La Grand-Place de Bruxelles a abrité durant plus d’une centaine d’années, le marché aux fleurs. Plantes ornementales, fleurs coupées et annuelles s’y côtoient. Le départ de Jean-Louis Van Malder, dernier horticulteur présent, y met fin.

Cinq générations de Van Malder ont fait fleurir la Grand-Place dès l’aube et par tous les temps. Un grand nombre d’amateurs de plantes, d’habitants du quartier, de commerçants y ont alors leurs habitudes. Sur cette place unique qui a tout d’un théâtre, les acteurs viennent de la terre entière ou de la rue d’à côté. La nature humaine y fait son cinéma sous le regard attentif, toujours bienveillant, de Jean-Louis Van Malder. Une personnalité peu commune, ultime représentant de la tradition des floriculteurs de la Grand-Place.
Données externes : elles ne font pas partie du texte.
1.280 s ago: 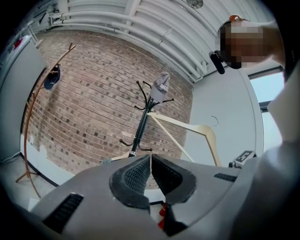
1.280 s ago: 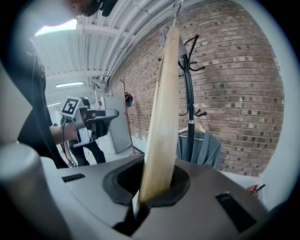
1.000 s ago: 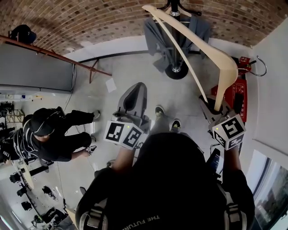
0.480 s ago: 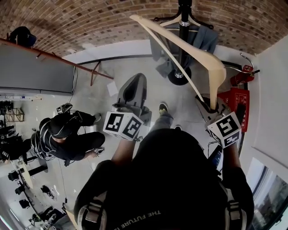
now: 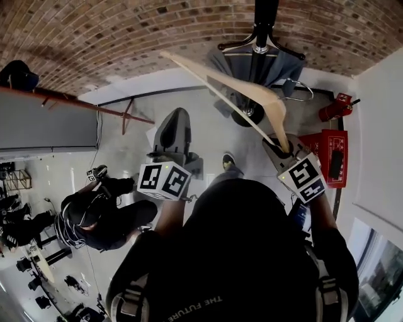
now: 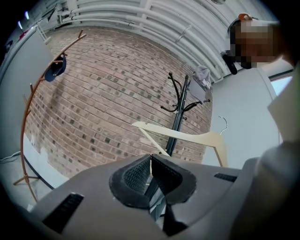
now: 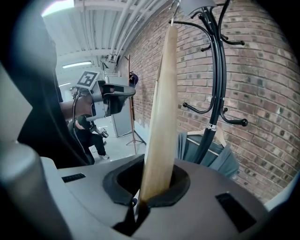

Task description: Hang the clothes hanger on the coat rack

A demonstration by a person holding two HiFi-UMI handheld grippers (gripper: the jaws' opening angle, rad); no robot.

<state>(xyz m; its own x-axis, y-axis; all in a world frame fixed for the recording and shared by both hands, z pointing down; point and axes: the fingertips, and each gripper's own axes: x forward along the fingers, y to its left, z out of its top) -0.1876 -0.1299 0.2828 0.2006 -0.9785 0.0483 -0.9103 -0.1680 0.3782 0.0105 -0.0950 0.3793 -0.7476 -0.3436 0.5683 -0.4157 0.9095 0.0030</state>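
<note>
Hanger point(image 5: 272, 104) nearer coat rack point(image 5: 264, 19) | right tool point(image 7: 152, 187) clamps its end | left tool point(image 6: 151, 168) closed

Extending left arm point(image 5: 168, 217) and right arm point(image 5: 322, 215) forward, elbows bending. Pointing left gripper point(image 5: 177, 119) ahead, jaws sitting together, gripping nothing. Angling right gripper point(image 5: 278, 148) upward, jaws clamping end of clothes hanger point(image 5: 249, 94).
</note>
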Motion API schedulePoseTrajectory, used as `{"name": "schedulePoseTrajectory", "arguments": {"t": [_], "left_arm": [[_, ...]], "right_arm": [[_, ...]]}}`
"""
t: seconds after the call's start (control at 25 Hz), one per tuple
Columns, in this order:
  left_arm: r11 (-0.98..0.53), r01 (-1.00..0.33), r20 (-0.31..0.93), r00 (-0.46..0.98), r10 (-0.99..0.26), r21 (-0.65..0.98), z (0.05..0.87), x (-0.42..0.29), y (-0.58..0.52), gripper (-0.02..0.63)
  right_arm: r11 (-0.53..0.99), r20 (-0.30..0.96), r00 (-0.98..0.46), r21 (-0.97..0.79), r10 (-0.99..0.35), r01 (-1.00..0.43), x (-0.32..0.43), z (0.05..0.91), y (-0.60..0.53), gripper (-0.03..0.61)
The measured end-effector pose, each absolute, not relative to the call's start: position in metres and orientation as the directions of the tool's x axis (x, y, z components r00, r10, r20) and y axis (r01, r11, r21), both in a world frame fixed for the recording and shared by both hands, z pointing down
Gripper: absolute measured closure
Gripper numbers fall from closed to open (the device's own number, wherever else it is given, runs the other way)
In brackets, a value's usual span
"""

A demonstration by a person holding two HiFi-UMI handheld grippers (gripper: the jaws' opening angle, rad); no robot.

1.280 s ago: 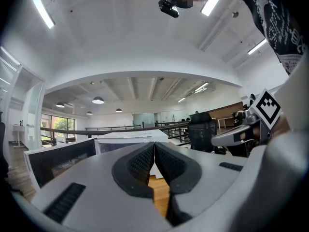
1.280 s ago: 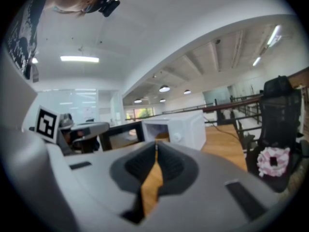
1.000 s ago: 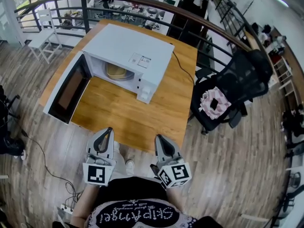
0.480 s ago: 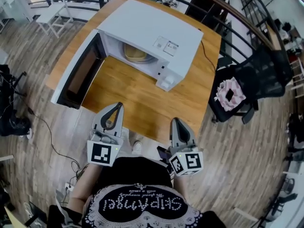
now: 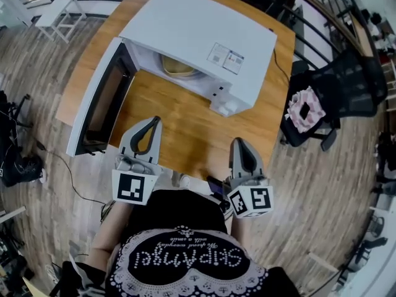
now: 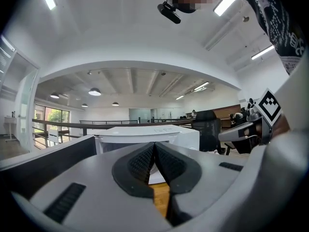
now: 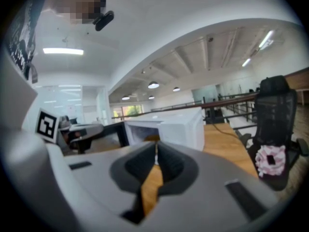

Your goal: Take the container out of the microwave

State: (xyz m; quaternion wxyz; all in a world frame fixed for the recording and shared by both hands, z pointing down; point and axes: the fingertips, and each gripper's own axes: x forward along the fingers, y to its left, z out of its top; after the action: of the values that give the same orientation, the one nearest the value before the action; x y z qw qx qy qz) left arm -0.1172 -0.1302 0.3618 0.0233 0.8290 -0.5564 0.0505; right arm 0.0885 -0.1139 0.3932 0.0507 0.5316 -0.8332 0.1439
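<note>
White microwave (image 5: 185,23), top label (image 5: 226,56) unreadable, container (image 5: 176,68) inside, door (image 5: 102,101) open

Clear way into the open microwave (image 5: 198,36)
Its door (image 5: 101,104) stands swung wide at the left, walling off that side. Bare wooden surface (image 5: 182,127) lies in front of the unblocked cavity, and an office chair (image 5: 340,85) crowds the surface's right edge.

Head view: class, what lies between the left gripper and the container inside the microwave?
Only bare wooden table, up to the open microwave where the container sits. Nothing blocks the left gripper. The head view shows this.
</note>
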Motion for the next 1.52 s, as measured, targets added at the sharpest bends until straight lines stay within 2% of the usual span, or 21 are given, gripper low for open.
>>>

Des tranches de vie émouvantes, parfois grinçantes, forment, rassemblées dans un livre, un témoignage rare et précieux. Le monde méconnu des maraîchers et des horticulteurs ainsi que leurs conditions de travail y sont décrits sans détour. La solidarité, les rencontres étonnantes, les mille et une anecdotes glanées à l’ombre de l’hôtel de ville s’y succèdent.

La Grand-Place dans le sang

Le seul point de vente des Van Malder est la Grand-Place. Quelques légumes se joignent parfois aux plantes ornementales pour combler le manque de recettes en hiver ainsi que les inévitables sapins de Noël. Leurs terrains de culture se situent au départ dans l’enceinte de la ville. Un parfait circuit court et durable tant vanté aujourd’hui. Mais d’expropriation en expropriation, ils sont forcés de s’en éloigner toujours davantage. Aujourd’hui, leurs serres sont à Dilbeek.

Au fil des années

Les méthodes de production et d’empaquetage ont évolué bien heureusement. Jean-Louis se souvient que, durant son enfance, les annuelles et les plantes vivaces se cultivent directement en pleine terre. Avec pour seul engrais, le fumier de vache ou de cheval. Chaque jour, les plantes prêtes à la vente sont déterrées et rangées dans des caisses pour préparer le marché du lendemain. Là, les journaux récupérés dans les poubelles servent à emballer les ventes. Piètre contenant qui ne tarde pas à se décomposer sous l’effet de l’humidité. L’apparition des conteneurs en plastique a changé les choses.

La clientèle

Parmi ses clients, beaucoup sont de vrais connaisseurs. Le jardin de l’époque change de visage. De purement fonctionnel, il devient décoratif. Bruxelles est alors une ville de bourgeois aisés et curieux. Les plantes ornementales sont un signe extérieur ostentatoire de modernité et de richesse. Les jardiniers plus modestes ne sont pas en reste. Ils constituent la part la plus importante du va-et-vient autour de l’échoppe. À leur tour, ils cherchent à embellir leur environnement. Certes, ils ne viennent pas en voiture comme les plus fortunés ni n’envoient le chauffeur chercher leur commande. Ils se contentent de remplir leur cabas et repartent à pied. Tous sont avides d’informations et d’échanges. Tous font part de leurs triomphes et de leurs déboires qui influenceront les futurs semis. Ainsi les liens établis par les générations précédentes se perpétuent autour de ce point de ralliement, dernier salon où l’on cause de plantes et de bien d’autres choses.

À Dilbeek, la vie continue

En lieu et place du marché aux fleurs, Jean-Louis s’attelle à deux projets. Un livre de souvenirs avec l’aide d’une fidèle cliente libraire et un nouveau potager. Le maraîchage, il connaît. L’essentiel de leurs besoins en légumes a toujours été couvert par la production familiale. Cette fois, il passe du potager en pleine terre au potager surélevé, en buttes et en bacs. La terre est désormais à portée de main et surtout de regard. À ses yeux, quelle que soit la taille du jardin, l’essentiel est de prendre conscience de l’importance de la bonne santé du sol. Des dix premiers centimètres dépendent la qualité de la production. Pour lui, jardiner c’est d’abord savoir être humble. La nature peut être imprévisible et déconcertante. Observer et surveiller ses plantes pour comprendre ce qui se passe. Rester cohérent dans ses interventions. Ne pas avoir de réflexes conditionnés par la chimie. Il n’y a de vrai maraîchage que naturel.

Bien faire et se tenir en joie, voilà sa devise. Fécondité de la terre et le visage de la terre, d’Ehrenfried Pfeiffer paru chez Actes Sud en 2016 est une lecture qu’il recommande à tous.